#### [Task to carry out]
Given the entries that follow, write out exactly the lines starting at the one containing "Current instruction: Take" and ending at the one containing "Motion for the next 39", both ends included, and only those.

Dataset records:
Start of Block

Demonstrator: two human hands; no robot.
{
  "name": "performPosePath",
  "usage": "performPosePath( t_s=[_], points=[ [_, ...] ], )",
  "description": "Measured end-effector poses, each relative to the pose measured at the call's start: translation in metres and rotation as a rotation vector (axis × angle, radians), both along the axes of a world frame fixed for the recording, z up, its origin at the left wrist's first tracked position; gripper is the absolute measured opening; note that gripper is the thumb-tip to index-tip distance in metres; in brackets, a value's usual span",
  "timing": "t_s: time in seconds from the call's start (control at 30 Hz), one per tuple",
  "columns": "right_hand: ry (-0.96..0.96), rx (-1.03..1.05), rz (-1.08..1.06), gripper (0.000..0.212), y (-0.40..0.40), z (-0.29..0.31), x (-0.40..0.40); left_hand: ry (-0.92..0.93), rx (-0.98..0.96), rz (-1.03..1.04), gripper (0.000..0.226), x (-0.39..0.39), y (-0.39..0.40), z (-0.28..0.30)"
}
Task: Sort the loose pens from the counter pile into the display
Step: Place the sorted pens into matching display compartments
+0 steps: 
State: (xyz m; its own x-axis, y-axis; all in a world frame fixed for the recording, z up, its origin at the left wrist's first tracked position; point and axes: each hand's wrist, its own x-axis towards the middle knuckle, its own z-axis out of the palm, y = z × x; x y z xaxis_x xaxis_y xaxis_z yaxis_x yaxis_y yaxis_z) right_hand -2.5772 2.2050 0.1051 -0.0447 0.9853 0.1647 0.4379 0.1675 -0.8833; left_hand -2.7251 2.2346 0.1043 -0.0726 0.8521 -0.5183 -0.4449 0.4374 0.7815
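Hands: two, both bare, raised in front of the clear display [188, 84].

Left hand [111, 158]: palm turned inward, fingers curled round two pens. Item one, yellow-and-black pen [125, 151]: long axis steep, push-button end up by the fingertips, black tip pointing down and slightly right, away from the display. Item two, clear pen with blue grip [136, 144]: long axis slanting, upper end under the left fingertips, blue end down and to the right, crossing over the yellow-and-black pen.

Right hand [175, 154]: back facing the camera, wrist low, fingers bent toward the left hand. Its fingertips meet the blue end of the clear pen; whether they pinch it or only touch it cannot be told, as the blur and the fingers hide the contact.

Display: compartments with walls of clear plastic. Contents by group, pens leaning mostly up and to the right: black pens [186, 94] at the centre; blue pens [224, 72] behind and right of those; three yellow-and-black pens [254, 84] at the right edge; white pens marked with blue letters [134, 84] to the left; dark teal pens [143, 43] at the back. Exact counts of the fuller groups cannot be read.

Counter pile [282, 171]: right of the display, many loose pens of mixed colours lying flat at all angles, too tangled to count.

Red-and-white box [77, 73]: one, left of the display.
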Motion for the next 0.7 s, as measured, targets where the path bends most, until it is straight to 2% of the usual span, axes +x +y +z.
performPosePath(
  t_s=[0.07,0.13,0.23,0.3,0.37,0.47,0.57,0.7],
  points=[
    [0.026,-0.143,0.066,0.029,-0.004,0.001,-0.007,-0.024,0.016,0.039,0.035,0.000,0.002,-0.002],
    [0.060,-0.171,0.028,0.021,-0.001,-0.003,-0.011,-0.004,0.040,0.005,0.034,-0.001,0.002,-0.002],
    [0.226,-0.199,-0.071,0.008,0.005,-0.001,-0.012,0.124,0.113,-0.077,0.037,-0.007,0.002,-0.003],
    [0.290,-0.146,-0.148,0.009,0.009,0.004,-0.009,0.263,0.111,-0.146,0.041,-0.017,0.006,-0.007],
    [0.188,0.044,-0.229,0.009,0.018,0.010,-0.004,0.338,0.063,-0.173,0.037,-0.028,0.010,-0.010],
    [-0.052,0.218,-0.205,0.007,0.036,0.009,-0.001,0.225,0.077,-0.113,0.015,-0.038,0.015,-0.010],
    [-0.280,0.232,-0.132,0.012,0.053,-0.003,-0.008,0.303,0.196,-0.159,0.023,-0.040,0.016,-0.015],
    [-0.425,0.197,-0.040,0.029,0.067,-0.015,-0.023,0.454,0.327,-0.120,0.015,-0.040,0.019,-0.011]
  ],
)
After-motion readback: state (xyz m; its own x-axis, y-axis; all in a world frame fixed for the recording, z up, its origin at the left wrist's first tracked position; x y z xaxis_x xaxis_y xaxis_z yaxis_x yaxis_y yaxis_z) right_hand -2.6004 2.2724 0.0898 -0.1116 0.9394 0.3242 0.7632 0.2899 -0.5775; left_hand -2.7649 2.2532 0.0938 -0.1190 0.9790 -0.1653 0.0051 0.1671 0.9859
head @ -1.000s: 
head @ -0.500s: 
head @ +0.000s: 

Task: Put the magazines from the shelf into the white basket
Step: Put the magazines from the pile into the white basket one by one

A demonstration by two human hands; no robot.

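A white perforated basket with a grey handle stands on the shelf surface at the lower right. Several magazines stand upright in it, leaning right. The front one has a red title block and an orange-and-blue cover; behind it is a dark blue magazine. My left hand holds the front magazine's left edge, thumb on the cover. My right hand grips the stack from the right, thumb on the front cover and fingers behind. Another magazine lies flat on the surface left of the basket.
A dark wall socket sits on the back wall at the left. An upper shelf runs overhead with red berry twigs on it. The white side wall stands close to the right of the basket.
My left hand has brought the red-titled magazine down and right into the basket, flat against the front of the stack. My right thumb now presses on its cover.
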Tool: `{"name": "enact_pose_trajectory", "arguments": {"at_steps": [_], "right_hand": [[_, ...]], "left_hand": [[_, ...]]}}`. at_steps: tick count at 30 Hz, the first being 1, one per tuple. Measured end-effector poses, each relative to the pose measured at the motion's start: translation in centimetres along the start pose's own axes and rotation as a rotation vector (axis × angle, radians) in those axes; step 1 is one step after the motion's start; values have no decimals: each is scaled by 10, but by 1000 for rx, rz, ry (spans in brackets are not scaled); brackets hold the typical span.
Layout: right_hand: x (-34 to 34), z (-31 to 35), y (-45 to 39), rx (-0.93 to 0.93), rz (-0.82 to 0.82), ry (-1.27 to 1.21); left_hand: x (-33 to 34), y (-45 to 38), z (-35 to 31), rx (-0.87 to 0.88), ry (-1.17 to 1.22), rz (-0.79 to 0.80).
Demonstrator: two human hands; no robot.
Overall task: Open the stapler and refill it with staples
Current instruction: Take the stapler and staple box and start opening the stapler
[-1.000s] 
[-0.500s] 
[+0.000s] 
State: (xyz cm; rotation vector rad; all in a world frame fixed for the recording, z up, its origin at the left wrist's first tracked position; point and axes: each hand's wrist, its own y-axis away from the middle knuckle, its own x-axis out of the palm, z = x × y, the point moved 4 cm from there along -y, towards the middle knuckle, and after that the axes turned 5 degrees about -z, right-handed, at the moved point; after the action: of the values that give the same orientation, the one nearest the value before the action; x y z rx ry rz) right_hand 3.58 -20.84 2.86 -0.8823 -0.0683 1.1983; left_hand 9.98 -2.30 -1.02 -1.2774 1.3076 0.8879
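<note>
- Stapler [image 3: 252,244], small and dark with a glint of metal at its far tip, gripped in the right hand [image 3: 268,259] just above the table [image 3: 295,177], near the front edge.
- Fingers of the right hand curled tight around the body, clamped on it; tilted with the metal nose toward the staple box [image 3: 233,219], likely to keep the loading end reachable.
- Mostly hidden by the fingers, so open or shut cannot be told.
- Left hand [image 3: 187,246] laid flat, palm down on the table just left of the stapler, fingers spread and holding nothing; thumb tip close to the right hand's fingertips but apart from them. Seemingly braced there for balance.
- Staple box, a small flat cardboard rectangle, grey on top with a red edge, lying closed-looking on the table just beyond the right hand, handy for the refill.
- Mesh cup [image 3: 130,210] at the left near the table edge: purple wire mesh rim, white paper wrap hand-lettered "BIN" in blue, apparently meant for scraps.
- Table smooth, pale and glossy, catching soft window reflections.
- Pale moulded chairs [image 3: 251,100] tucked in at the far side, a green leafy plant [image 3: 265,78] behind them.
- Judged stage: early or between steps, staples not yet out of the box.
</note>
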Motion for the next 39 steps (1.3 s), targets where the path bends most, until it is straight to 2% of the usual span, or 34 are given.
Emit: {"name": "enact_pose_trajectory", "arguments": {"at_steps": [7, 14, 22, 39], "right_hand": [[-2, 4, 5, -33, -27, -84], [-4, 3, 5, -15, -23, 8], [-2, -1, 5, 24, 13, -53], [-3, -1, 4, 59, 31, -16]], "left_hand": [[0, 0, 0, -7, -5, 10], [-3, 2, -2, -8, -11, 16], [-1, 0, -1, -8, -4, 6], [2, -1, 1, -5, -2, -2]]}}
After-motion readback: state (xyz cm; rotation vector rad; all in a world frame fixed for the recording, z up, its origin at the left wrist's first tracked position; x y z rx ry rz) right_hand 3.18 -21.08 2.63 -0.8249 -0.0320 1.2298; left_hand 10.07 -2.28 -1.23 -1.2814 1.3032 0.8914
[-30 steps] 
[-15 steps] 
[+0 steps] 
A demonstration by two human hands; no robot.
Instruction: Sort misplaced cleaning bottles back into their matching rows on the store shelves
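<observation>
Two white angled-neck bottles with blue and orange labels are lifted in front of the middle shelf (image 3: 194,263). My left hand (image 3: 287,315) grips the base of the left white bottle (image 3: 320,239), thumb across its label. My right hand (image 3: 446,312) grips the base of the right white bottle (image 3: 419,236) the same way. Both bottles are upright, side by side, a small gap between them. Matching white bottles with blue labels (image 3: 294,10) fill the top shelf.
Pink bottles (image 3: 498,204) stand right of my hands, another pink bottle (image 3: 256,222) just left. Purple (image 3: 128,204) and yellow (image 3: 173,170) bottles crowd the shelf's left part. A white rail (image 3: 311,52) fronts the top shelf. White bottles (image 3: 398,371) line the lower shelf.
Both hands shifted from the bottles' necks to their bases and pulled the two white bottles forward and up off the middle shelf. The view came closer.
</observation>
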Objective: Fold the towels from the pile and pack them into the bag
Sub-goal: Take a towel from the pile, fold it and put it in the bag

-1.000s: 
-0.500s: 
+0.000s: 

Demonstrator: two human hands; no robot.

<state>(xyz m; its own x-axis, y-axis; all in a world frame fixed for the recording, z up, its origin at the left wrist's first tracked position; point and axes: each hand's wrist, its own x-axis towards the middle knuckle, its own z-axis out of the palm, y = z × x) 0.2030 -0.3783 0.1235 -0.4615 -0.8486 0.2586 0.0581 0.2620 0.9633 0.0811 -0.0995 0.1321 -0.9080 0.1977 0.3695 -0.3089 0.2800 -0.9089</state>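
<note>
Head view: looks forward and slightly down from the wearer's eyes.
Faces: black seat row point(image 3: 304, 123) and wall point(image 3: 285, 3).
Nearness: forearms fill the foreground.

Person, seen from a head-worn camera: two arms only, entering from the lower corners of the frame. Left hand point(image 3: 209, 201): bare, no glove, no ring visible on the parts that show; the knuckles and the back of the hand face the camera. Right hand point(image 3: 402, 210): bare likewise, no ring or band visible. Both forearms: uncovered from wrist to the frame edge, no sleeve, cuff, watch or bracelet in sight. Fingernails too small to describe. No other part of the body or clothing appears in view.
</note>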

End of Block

#### [Answer space]
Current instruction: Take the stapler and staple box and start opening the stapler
[-1.000s] 
[-0.500s] 
[+0.000s] 
State: (xyz cm; rotation vector rad; all in a world frame fixed for the recording, z up, its origin at the left wrist's first tracked position; point and axes: each hand's wrist, its own y-axis away from the middle knuckle, its own x-axis out of the palm, z = x × y, the point moved 4 cm from there along -y, towards the middle knuckle, and after that the axes turned 5 degrees about -z, right-handed, at the moved point; after the action: of the values that give the same orientation, the one nearest the value before the action; x y z rx ry rz) right_hand 3.58 -20.84 2.86 -0.8823 -0.0683 1.1983; left_hand 9.98 -2.30 -1.02 -1.2774 1.3076 0.8879
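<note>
- Stapler [image 3: 252,244], small and dark with a glint of metal at its far tip, gripped in the right hand [image 3: 268,259] just above the table [image 3: 295,177], near the front edge.
- Fingers of the right hand curled tight around the body, clamped on it; tilted with the metal nose toward the staple box [image 3: 233,219], likely to keep the loading end reachable.
- Mostly hidden by the fingers, so open or shut cannot be told.
- Left hand [image 3: 187,246] laid flat, palm down on the table just left of the stapler, fingers spread and holding nothing; thumb tip close to the right hand's fingertips but apart from them. Seemingly braced there for balance.
- Staple box, a small flat cardboard rectangle, grey on top with a red edge, lying closed-looking on the table just beyond the right hand, handy for the refill.
- Mesh cup [image 3: 130,210] at the left near the table edge: purple wire mesh rim, white paper wrap hand-lettered "BIN" in blue, apparently meant for scraps.
- Table smooth, pale and glossy, catching soft window reflections.
- Pale moulded chairs [image 3: 251,100] tucked in at the far side, a green leafy plant [image 3: 265,78] behind them.
- Judged stage: early or between steps, staples not yet out of the box.
</note>
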Motion for the next 39 steps (1.3 s), targets where the path bends most, until it is straight to 2% of the usual span, or 34 are given.

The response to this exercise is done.